● Task directions: How many lines in the records below hold the string "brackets"? Please answer with the number and nothing more.

*** Excerpted records ***

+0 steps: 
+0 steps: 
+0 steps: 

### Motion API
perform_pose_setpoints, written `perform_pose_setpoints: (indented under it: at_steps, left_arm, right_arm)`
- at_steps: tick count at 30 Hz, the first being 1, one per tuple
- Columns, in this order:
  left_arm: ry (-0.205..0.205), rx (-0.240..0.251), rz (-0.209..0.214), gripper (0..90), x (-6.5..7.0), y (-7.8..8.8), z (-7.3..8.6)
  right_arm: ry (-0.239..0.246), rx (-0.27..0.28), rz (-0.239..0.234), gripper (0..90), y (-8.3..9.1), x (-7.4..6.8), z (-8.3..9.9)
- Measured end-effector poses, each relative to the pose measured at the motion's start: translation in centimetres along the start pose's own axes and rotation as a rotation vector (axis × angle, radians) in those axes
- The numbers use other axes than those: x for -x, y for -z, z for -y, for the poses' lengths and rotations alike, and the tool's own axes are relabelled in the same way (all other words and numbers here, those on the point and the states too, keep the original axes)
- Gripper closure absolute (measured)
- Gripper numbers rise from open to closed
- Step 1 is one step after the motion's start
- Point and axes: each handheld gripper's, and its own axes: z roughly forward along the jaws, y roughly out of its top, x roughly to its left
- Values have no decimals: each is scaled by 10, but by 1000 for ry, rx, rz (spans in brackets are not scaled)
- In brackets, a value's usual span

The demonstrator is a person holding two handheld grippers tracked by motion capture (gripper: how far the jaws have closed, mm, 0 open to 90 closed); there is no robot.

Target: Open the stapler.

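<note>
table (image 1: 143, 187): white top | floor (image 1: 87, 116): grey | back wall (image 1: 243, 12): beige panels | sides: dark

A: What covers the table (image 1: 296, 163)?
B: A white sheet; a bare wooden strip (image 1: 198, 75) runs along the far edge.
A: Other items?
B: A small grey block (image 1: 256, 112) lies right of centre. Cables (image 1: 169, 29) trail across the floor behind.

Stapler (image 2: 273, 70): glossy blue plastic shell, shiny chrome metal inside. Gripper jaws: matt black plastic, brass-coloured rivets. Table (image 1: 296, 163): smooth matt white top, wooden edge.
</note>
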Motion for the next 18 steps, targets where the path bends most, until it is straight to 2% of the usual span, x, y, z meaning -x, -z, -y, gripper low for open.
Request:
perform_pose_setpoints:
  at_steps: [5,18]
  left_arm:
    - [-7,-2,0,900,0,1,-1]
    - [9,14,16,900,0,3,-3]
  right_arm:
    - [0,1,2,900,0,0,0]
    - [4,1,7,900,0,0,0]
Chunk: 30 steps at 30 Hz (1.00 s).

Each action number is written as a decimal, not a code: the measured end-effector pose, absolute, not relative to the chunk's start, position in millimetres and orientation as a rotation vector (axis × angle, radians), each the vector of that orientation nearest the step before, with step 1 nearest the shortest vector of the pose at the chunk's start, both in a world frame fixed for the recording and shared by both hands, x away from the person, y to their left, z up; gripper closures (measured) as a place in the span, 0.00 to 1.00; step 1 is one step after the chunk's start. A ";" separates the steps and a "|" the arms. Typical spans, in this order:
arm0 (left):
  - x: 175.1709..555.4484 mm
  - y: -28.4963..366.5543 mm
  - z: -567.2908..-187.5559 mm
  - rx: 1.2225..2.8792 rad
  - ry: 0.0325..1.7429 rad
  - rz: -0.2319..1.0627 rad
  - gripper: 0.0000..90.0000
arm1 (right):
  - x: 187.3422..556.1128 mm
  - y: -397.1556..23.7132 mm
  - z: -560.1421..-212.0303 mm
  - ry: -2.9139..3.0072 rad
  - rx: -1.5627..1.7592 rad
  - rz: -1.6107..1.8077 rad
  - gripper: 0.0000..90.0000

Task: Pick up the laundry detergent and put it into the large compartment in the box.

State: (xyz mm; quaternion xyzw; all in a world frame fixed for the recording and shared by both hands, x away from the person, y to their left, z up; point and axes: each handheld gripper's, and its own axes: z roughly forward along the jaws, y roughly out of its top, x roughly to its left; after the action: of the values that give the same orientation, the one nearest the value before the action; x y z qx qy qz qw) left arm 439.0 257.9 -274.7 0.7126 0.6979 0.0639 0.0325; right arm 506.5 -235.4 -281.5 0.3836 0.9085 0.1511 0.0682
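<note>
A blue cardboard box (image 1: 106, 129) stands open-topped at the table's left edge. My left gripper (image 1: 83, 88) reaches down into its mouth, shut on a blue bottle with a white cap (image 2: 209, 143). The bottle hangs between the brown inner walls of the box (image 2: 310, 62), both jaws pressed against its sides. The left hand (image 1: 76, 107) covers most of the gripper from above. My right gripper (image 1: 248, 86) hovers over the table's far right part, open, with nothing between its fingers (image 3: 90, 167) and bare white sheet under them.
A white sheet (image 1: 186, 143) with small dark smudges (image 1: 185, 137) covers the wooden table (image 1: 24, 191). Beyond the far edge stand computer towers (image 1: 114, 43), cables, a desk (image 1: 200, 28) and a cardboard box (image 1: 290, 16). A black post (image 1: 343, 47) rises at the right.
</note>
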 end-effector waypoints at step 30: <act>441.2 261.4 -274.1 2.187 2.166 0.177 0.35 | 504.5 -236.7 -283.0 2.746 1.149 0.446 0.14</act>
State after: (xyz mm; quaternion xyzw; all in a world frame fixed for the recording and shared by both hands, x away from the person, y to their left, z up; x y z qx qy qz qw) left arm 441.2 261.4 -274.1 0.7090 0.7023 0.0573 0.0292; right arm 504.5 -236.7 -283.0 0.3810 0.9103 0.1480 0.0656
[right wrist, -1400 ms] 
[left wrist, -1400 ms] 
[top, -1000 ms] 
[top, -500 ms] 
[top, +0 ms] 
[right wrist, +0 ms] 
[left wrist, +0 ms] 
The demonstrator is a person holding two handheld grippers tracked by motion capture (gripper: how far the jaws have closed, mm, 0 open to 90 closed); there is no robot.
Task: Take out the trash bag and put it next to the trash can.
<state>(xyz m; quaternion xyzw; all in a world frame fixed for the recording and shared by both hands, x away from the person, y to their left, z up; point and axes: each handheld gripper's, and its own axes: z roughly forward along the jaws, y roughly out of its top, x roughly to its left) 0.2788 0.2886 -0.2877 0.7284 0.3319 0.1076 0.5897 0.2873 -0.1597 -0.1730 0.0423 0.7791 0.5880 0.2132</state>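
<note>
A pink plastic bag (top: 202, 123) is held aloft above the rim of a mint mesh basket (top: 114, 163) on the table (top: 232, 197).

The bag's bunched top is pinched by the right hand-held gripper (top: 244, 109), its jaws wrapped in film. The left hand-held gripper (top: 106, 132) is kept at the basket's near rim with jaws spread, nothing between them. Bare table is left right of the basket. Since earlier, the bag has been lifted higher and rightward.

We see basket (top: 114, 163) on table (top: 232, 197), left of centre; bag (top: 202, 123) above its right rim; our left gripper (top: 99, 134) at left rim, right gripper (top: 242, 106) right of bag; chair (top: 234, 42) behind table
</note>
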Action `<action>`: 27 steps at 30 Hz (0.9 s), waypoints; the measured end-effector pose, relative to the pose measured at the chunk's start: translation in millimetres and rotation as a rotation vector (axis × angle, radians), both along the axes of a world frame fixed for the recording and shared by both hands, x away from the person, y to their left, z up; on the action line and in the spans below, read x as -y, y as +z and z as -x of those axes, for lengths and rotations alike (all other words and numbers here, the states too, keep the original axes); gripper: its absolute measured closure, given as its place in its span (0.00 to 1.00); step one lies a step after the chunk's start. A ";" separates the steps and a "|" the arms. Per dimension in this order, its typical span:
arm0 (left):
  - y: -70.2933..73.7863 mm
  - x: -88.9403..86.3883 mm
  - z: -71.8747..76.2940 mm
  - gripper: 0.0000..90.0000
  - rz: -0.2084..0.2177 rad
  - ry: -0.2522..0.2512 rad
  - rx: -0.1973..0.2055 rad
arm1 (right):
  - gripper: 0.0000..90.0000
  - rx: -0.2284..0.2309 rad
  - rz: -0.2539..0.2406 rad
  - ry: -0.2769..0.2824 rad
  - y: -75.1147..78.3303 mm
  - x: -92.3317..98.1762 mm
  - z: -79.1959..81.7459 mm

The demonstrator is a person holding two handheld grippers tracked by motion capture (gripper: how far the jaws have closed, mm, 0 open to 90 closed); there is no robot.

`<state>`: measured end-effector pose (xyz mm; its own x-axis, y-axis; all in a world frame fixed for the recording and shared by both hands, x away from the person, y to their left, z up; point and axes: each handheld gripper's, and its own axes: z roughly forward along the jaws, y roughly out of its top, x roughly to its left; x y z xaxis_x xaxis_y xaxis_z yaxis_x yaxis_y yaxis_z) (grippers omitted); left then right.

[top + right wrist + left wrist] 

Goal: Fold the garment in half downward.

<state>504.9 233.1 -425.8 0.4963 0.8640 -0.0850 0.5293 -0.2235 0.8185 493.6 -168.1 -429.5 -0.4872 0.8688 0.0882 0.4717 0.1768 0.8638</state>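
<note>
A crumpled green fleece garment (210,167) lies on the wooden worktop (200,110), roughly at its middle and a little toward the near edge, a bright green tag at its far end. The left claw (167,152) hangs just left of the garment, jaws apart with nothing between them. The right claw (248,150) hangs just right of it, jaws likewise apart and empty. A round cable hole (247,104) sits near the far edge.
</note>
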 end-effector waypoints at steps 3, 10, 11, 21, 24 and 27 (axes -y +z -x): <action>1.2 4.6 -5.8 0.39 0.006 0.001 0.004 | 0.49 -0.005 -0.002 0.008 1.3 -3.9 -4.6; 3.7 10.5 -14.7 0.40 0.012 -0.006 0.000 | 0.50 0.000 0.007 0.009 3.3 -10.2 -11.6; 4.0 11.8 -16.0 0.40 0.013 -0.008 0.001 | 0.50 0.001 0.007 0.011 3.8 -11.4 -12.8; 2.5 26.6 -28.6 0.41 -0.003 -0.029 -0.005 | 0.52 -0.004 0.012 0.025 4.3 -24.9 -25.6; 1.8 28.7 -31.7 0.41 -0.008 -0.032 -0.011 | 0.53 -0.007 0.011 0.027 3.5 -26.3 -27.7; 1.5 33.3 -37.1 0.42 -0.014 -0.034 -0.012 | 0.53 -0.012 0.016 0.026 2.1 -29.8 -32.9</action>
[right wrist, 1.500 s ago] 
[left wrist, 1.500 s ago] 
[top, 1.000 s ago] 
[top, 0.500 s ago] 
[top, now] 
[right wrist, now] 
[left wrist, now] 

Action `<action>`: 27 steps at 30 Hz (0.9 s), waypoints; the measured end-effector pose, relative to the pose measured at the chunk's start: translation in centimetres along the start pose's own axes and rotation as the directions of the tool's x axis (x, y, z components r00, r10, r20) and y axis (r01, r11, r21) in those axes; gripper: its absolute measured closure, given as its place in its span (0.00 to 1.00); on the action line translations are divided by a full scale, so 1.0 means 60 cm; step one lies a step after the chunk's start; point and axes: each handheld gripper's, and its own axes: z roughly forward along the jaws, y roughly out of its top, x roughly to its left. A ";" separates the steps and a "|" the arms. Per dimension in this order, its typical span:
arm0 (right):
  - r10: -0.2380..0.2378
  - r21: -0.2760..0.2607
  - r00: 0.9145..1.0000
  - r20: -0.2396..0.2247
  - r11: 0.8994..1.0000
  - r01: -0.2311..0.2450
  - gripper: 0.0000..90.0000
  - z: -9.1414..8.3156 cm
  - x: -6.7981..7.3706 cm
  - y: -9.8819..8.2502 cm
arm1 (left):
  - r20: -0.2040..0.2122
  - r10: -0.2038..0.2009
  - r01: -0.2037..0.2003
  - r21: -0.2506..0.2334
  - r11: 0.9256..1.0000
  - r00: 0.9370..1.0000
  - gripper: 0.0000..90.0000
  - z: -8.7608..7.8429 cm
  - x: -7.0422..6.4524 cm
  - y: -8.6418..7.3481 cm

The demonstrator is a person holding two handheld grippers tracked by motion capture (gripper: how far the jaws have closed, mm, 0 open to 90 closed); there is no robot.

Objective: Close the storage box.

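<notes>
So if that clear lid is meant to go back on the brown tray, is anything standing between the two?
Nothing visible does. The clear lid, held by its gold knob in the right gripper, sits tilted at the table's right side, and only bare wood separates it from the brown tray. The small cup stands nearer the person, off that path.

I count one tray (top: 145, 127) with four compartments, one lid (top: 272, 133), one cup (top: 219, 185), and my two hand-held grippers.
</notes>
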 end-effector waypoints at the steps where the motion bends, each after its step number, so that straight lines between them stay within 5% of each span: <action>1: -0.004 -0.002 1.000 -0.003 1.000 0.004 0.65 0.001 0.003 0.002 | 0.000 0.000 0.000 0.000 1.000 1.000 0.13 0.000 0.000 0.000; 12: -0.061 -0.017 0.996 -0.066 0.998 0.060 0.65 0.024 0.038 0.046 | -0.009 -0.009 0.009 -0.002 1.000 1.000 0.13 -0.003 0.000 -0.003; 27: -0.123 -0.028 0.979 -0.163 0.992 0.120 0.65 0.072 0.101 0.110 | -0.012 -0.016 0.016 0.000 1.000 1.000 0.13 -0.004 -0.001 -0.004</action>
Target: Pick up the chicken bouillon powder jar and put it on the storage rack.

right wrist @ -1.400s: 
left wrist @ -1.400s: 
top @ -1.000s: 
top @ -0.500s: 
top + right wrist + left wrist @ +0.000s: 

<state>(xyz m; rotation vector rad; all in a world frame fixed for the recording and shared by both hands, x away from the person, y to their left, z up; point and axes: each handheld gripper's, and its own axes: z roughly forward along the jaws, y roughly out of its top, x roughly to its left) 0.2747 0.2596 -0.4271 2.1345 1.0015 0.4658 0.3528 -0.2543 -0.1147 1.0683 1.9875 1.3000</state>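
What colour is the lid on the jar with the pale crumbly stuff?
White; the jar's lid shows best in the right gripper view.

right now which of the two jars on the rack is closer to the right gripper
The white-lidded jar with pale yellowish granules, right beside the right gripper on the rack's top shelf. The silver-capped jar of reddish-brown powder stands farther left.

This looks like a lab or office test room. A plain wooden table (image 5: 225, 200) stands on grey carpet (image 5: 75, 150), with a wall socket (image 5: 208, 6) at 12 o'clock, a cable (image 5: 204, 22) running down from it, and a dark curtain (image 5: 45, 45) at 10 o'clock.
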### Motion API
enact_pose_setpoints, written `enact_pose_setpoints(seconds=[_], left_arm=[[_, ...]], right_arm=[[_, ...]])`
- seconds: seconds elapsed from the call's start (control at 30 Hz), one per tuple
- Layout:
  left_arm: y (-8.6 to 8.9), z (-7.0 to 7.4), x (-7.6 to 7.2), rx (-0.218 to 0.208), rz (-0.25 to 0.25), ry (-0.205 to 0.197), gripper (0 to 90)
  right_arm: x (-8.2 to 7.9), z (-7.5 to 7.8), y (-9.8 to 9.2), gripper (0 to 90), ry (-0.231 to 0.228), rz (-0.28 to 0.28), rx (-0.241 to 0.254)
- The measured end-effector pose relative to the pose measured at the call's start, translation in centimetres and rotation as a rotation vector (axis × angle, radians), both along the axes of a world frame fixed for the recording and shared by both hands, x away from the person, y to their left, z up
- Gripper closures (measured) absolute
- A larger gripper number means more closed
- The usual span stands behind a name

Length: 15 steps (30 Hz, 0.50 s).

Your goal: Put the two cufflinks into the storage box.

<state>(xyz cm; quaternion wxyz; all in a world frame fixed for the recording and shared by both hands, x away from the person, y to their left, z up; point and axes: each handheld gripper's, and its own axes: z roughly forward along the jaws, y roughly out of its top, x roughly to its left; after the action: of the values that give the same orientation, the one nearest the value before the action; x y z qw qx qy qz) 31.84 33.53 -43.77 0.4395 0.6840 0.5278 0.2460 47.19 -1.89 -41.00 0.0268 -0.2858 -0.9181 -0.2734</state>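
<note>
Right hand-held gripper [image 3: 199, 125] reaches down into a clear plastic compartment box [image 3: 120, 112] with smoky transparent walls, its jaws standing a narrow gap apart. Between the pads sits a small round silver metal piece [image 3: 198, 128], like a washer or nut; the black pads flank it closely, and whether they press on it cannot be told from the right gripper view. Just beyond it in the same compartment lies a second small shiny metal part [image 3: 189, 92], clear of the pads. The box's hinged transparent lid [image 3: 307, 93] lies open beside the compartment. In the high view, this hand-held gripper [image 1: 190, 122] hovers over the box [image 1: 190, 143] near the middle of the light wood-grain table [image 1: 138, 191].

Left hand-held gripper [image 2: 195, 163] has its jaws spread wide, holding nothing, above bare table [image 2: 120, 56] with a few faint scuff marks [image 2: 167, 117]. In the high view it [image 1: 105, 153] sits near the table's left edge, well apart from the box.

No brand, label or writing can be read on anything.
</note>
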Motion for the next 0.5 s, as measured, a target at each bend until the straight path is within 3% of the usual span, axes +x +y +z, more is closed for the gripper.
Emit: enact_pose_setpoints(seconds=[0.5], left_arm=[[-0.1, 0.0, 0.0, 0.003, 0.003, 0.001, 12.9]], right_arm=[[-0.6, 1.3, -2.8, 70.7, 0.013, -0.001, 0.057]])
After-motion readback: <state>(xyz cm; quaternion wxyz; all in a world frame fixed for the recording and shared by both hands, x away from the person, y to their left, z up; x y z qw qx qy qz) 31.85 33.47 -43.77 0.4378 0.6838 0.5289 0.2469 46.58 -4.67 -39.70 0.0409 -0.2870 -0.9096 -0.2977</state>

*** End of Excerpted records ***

● Output for this exercise: 2